> [Work order]: Retype all data exactly as given. Pictures should not be retyped.

[Data Boundary: Start]

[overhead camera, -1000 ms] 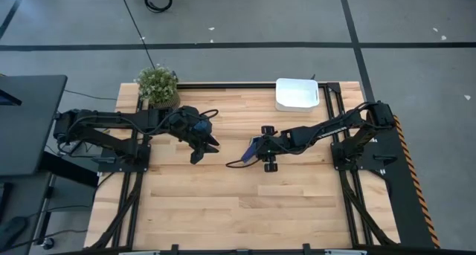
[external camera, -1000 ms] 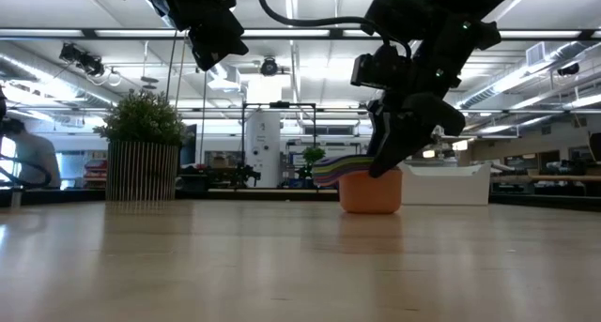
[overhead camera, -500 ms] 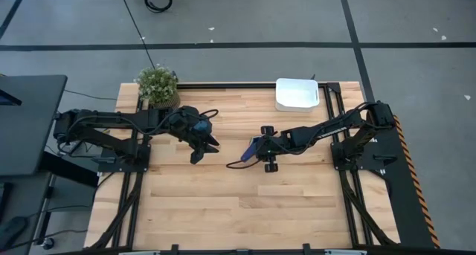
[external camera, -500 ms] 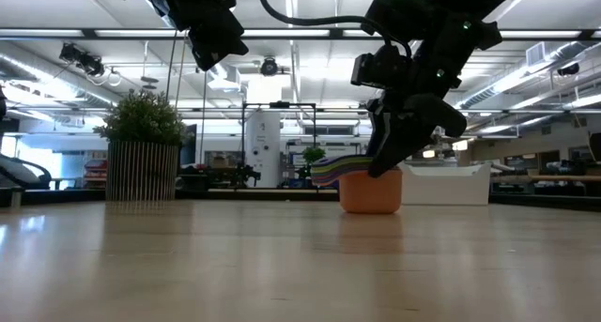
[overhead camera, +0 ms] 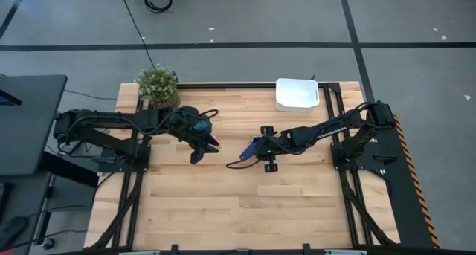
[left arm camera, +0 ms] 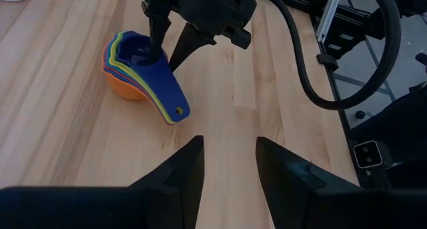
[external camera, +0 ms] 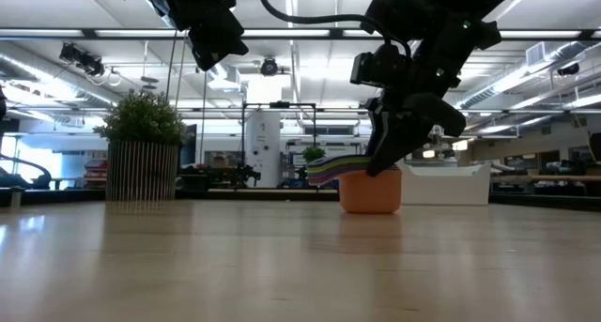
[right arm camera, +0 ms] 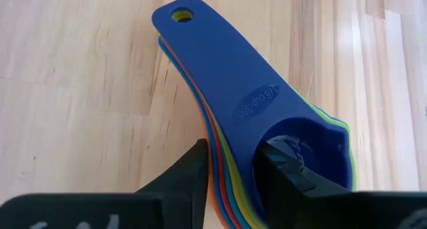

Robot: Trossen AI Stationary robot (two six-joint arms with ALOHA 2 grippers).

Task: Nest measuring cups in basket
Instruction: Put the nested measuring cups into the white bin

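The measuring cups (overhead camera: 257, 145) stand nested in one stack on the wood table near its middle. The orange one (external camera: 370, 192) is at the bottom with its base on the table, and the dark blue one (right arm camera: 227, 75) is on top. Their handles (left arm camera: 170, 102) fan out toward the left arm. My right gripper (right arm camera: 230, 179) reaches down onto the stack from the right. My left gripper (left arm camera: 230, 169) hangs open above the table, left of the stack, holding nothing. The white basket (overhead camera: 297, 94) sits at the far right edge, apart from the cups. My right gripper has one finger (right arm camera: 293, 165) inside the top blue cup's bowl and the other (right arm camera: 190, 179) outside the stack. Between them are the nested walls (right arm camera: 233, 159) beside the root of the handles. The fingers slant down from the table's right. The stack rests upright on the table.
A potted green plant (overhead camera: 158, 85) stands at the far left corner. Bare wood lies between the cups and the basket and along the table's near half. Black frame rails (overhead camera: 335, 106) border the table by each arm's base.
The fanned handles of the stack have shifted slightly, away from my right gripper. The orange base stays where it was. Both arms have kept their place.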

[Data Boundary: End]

> [Solution to this exercise]:
[overhead camera, -1000 ms] 
[external camera, -1000 ms] 
[overhead camera, -500 ms] 
[external camera, -500 ms] 
[overhead camera, +0 ms] 
[left arm camera, +0 ms] 
[external camera, +0 ms] 
[right arm camera, +0 ms] 

Robot: Trossen AI Stationary robot (two six-joint arms with ALOHA 2 grippers).

Task: Nest measuring cups in basket
Instruction: Put the nested measuring cups into the white bin

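The measuring cups (overhead camera: 257, 145) stand nested in one stack on the wood table near its middle. The orange one (external camera: 370, 192) is at the bottom with its base on the table, and the dark blue one (right arm camera: 227, 75) is on top. Their handles (left arm camera: 170, 102) fan out toward the left arm. My right gripper (right arm camera: 230, 179) reaches down onto the stack from the right. My left gripper (left arm camera: 230, 169) hangs open above the table, left of the stack, holding nothing. The white basket (overhead camera: 297, 94) sits at the far right edge, apart from the cups. My right gripper has one finger (right arm camera: 293, 165) inside the top blue cup's bowl and the other (right arm camera: 190, 179) outside the stack. Between them are the nested walls (right arm camera: 233, 159) beside the root of the handles. The fingers slant down from the table's right. The stack rests upright on the table.
A potted green plant (overhead camera: 158, 85) stands at the far left corner. Bare wood lies between the cups and the basket and along the table's near half. Black frame rails (overhead camera: 335, 106) border the table by each arm's base.
The fanned handles of the stack have shifted slightly, away from my right gripper. The orange base stays where it was. Both arms have kept their place.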

That brings the answer to completion.